Мрыкла назначила ее тетей Мрянмой. Сами виноваты: нечего было надевать закрытые платья. Как будто, скрыв морщинистую шею, можно помолодеть лет на пятьдесят.
– Куда-нибудь...
– промямлила Мрыкла, - нет, вроде...
По крайней мере мама еще ничего по этому поводу не говорила.
У Мрыклы сейчас даже парня не было. Как-то... не хотелось. Толку-то. Все равно ничего не выйдет. У нее даже домашние дела из рук валятся, вон, сегодня графин с наливкой чуть не разбила. А парень - это сложно, она сейчас с ним не справится.
Ее жизнь дала трещину. Когда мама сказала, что из столицы приедет ее единокровный брат Ким, про которого она столько слышала и даже общалась несколько месяцев, еще в детстве ("ты же помнишь, как укусила его за руку, когда он хотел взять у тебя мячик?"), что приедет он насовсем и навсегда, Мрыкла не знала, чего ожидать.
Чего-то хорошего... наверное.
Семья - это же хорошо? Семья - это единственное, о чем стоит беспокоиться.
– Яйле палец в рот не клади, - прогудосила третья и высморкалась в жутко безвкусный клетчатый платок (кажется, вообще мужской - Мрыкла не удивилась бы, если бы узнала, что тетя Нарша взяла его из ящика старшего сына, вот уж кто никогда не заботился о том, чтобы сморкаться элегантно), - подберет еще.
– Тут и думать нечего, Лайека возьмет.
– Не хватало еще с Ядями родниться, - фыркнула тетя Нарша.
– Все равно придется рано или поздно, - пожала плечами Мрянма.
– Умарс на что? Если уж родниться, то брать в наш род. А не им отдавать, - Нарша скривилась, - Да и... Лайек же на голову хвостатый, вы б еще Фаргу помянули, не дай боги в него детки пойдут...
Мрыкла тихонько встала из-за стола.
Она привыкла думать, что эти разговоры ее не касаются. Даже когда говорили о ней.

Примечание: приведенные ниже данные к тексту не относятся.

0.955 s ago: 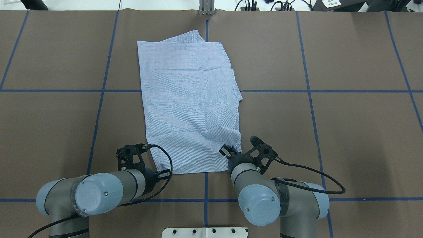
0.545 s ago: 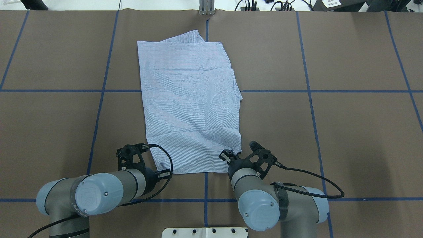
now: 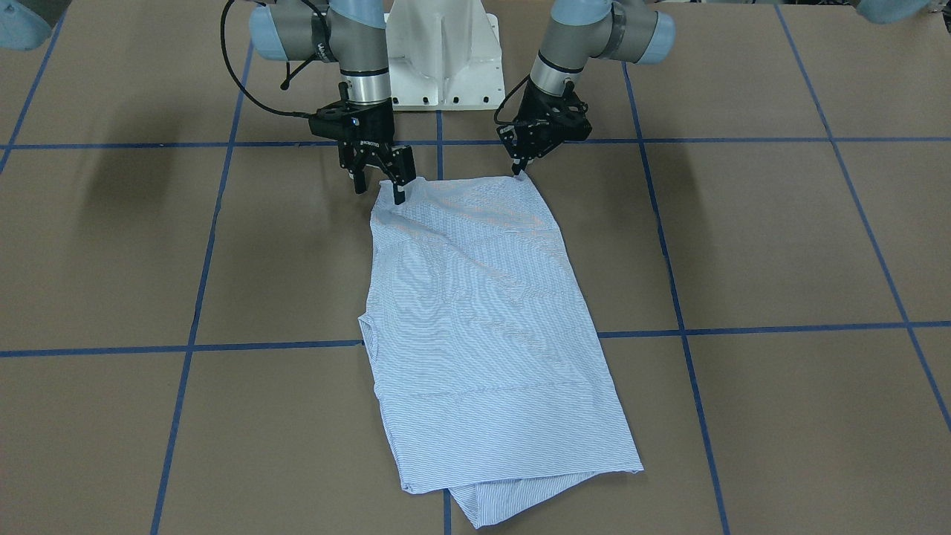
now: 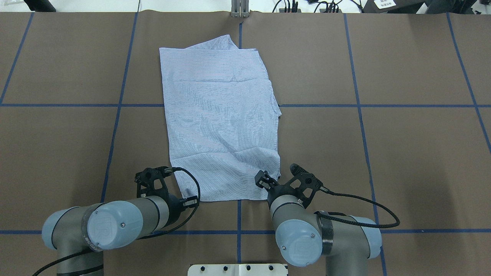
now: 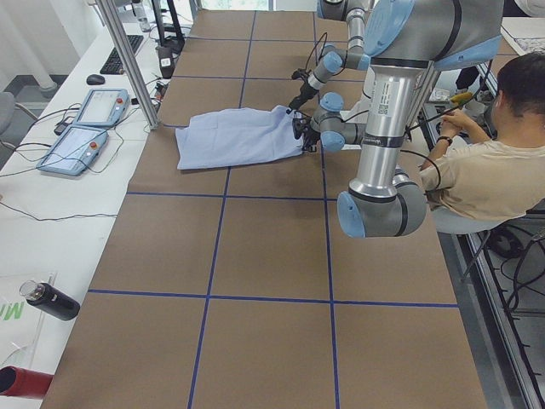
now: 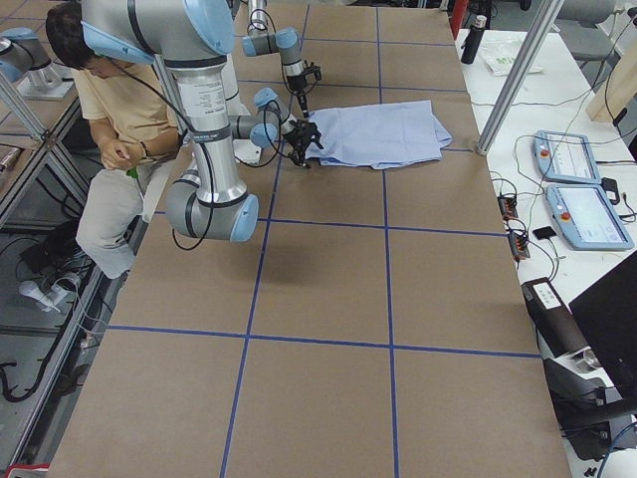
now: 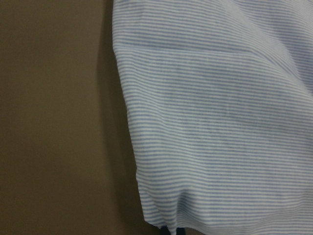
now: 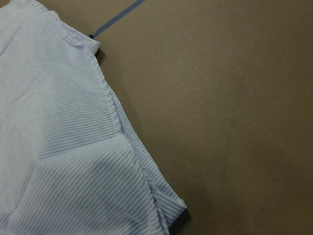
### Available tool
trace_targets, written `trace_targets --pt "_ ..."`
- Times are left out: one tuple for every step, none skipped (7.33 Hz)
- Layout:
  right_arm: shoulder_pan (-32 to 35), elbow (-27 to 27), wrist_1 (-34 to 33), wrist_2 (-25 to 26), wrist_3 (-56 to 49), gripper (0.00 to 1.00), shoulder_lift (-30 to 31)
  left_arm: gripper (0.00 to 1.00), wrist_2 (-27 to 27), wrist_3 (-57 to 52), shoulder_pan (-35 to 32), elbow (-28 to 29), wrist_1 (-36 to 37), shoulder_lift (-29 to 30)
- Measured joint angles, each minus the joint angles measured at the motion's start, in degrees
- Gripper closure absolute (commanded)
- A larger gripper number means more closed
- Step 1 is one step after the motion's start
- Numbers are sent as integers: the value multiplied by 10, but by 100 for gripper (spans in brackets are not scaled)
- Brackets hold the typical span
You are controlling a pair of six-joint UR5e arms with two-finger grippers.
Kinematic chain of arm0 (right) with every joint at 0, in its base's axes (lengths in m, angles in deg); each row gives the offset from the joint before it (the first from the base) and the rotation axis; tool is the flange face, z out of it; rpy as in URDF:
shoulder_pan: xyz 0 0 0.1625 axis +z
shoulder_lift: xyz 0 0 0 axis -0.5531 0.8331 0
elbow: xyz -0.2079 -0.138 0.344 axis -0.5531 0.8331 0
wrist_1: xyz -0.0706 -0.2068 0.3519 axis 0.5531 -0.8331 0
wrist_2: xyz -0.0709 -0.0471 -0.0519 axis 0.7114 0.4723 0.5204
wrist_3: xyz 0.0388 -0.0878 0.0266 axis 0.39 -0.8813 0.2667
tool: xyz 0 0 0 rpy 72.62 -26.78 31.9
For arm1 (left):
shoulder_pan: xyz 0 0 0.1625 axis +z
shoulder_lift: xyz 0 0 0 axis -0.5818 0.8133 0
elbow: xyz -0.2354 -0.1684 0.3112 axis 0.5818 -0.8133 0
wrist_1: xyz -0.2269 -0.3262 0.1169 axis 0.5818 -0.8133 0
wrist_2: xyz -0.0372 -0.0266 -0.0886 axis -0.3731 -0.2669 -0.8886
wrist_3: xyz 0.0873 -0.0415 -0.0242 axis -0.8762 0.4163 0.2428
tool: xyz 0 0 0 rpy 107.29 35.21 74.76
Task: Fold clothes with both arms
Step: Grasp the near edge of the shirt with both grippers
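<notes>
The shirt (image 3: 483, 312) is light blue with fine white stripes, folded into a long narrow rectangle and lying flat on the brown table (image 3: 743, 260). It runs straight away from the robot along the middle of the table, across the blue tape lines (image 3: 743, 327) that mark a grid. Its face is smooth apart from a few shallow creases and one straight seam across the far part. At the far end a lower layer pokes out from under the top one. The side towards the robot's right is uneven, with a small notch about halfway along.

The near edge lies between the two grippers, one at each corner. The left gripper (image 3: 518, 169) points down at its corner with its fingers pressed together on the cloth, and in the left wrist view the fabric puckers to a point there. The right gripper (image 3: 379, 193) hangs over the other corner with its fingers (image 3: 399, 195) spread. One fingertip is at the cloth's edge, where the fabric is slightly rumpled, and the other is off the shirt over bare table
</notes>
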Motion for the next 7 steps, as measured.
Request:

Она знала, что рано или поздно мама скажет свое слово, но пока еще было "рано". Да и тетки никак не могли на маму повлиять. Когда-то давно маму тоже привезли из Тьена. Тогда у нее не было связей.
Но зато теперь у нее не было долгов.
Она и сама не заметила, как вышла подышать. Ноги сами отвели ее, хотя она и знала, что мама заметит ее долгое отсутствие и обязательно выговорит, когда ужин закончится. Зато и тетки не заметили: слишком увлеклись, рисуя в воображении новые и новые ветви генеалогического древа величайшего рода Пашт.
У Кима была дурацкая привычка: он курил.
Когда он в первый раз вошел в дом, от него пахло заводами и большим городом. А еще поездом. Мрыкла его обняла. Она не знала, почему. Может, шевельнулись в подкорке детские воспоминания: она лет с одиннадцати считала объятия ребячеством и всегда выворачивалась из-под рук очередной тетки.